• WORK TO COMPLETE:
Would you please restate all of the data exactly?

┄┄┄┄┄┄┄┄┄┄┄┄┄┄┄┄┄┄┄┄

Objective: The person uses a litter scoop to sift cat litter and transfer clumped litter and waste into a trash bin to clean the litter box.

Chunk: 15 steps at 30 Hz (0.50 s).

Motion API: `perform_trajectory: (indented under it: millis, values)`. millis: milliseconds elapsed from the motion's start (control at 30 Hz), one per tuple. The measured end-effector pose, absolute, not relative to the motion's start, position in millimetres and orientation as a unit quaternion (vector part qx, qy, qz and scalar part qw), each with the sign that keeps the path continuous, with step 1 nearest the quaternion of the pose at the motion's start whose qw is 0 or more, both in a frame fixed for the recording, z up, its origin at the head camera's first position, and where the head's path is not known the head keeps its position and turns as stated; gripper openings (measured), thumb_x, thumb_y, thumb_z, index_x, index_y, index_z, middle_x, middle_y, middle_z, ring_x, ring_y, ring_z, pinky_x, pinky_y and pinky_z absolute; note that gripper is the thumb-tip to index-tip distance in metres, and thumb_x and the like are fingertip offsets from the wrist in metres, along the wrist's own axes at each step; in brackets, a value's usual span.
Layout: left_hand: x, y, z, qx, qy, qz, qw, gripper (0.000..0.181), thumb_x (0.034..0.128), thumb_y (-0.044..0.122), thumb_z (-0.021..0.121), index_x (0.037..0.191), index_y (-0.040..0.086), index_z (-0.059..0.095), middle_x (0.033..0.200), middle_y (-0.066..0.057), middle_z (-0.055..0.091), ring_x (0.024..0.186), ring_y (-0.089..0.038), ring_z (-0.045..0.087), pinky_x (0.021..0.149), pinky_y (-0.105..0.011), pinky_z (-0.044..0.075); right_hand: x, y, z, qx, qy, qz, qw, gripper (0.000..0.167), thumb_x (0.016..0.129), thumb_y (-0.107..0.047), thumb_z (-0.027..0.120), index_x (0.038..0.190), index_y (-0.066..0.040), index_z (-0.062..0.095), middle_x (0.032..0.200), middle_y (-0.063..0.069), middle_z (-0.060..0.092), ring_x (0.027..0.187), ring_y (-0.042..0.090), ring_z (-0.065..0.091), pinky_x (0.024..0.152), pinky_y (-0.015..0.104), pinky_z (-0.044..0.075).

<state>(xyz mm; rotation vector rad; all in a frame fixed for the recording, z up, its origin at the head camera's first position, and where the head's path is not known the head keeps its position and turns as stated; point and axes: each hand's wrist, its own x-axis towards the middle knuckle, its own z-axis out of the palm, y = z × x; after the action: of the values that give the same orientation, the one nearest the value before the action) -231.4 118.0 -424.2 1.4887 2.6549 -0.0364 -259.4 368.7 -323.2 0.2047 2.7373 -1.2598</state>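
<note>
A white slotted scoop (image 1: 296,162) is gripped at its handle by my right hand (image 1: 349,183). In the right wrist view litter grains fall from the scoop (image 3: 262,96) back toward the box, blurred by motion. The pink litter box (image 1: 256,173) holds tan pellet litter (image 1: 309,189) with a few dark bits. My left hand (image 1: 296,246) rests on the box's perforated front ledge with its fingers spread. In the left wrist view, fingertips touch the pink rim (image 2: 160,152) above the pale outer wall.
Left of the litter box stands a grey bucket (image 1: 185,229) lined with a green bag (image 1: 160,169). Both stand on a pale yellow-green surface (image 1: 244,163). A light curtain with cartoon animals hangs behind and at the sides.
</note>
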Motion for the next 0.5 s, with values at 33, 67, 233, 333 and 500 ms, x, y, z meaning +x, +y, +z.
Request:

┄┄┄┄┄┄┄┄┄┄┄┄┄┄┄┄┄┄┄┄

• EXERCISE SOLUTION:
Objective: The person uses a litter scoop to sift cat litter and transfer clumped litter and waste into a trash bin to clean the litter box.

Chunk: 15 steps at 30 Hz (0.50 s).

Motion API: `perform_trajectory: (indented under it: millis, values)`. millis: milliseconds elapsed from the motion's start (control at 30 Hz), one per tuple. The measured end-effector pose, absolute, not relative to the motion's start, position in millimetres and orientation as a unit quaternion (vector part qx, qy, qz and scalar part qw), each with the sign that keeps the path continuous, with step 1 nearest the quaternion of the pose at the motion's start whose qw is 0 or more, both in a frame fixed for the recording, z up, its origin at the head camera's first position, and where the head's path is not known the head keeps its position and turns as stated; gripper openings (measured), thumb_x, thumb_y, thumb_z, index_x, index_y, index_z, middle_x, middle_y, middle_z, ring_x, ring_y, ring_z, pinky_x, pinky_y and pinky_z absolute; note that gripper is the thumb-tip to index-tip distance in metres, and thumb_x and the like are fingertip offsets from the wrist in metres, along the wrist's own axes at each step; in brackets, a value's usual span.
Layout: left_hand: x, y, z, qx, qy, qz, qw, gripper (0.000..0.181), thumb_x (0.034..0.128), thumb_y (-0.044..0.122), thumb_z (-0.021..0.121), index_x (0.037..0.191), index_y (-0.040..0.086), index_z (-0.059..0.095), middle_x (0.033..0.200), middle_y (-0.066..0.057), middle_z (-0.055..0.091), ring_x (0.024..0.186), ring_y (-0.089..0.038), ring_z (-0.045..0.087), pinky_x (0.021..0.149), pinky_y (-0.105..0.011), pinky_z (-0.044..0.075); right_hand: x, y, z, qx, qy, qz, qw, gripper (0.000..0.167), thumb_x (0.016..0.129), thumb_y (-0.107..0.047), thumb_z (-0.027..0.120), index_x (0.038..0.190), index_y (-0.066..0.040), index_z (-0.062..0.095), middle_x (0.032..0.200), middle_y (-0.063..0.069), middle_z (-0.060..0.092), ring_x (0.027..0.187), ring_y (-0.042..0.090), ring_z (-0.065..0.091), pinky_x (0.024..0.152), pinky_y (-0.015..0.104), pinky_z (-0.044..0.075).

<state>(xyz mm; rotation vector rad; all in a frame fixed for the recording, z up, its origin at the head camera's first position, and where the head's path is not known the head keeps its position and turns as stated; point and axes: each hand's wrist, its own x-axis towards the middle knuckle, its own z-axis out of the palm, y = z × x; after the action: of the values that give the same orientation, the one nearest the value before the action) -231.4 118.0 -424.2 1.4887 2.6549 -0.0364 -259.4 368.7 -323.2 0.2047 2.7373 -1.2598</state>
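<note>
A white slotted scoop (image 1: 296,162) is gripped at its handle by my right hand (image 1: 349,183). In the right wrist view litter grains fall from the scoop (image 3: 262,96) back toward the box, blurred by motion. The pink litter box (image 1: 256,173) holds tan pellet litter (image 1: 309,189) with a few dark bits. My left hand (image 1: 296,246) rests on the box's perforated front ledge with its fingers spread. In the left wrist view, fingertips touch the pink rim (image 2: 160,152) above the pale outer wall.
Left of the litter box stands a grey bucket (image 1: 185,229) lined with a green bag (image 1: 160,169). Both stand on a pale yellow-green surface (image 1: 244,163). A light curtain with cartoon animals hangs behind and at the sides.
</note>
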Motion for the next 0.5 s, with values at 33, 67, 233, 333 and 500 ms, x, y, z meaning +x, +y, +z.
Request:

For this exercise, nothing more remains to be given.